SUPPLIED INFORMATION >>
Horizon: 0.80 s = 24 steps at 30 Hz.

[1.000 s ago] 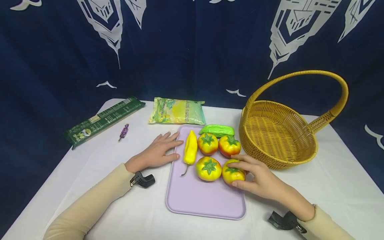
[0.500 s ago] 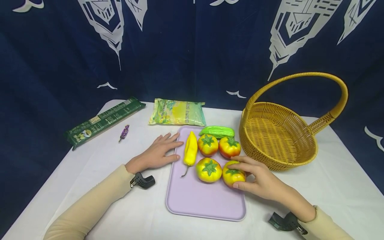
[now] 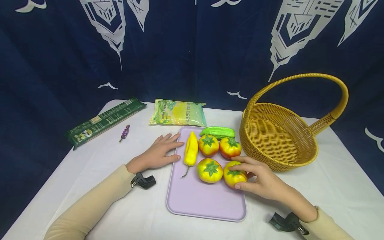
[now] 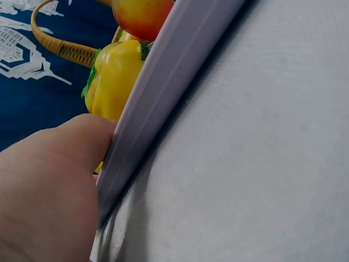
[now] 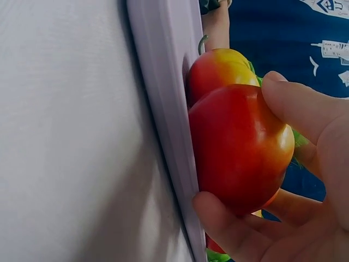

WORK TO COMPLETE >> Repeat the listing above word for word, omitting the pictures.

SOLUTION FOR THIS EXERCISE >>
Horizon: 0.80 s = 24 steps at 30 Hz.

[1.000 s ago] 
[0.500 s ago] 
[now] 
[now] 
[now] 

This output is complete, so the exercise is closed.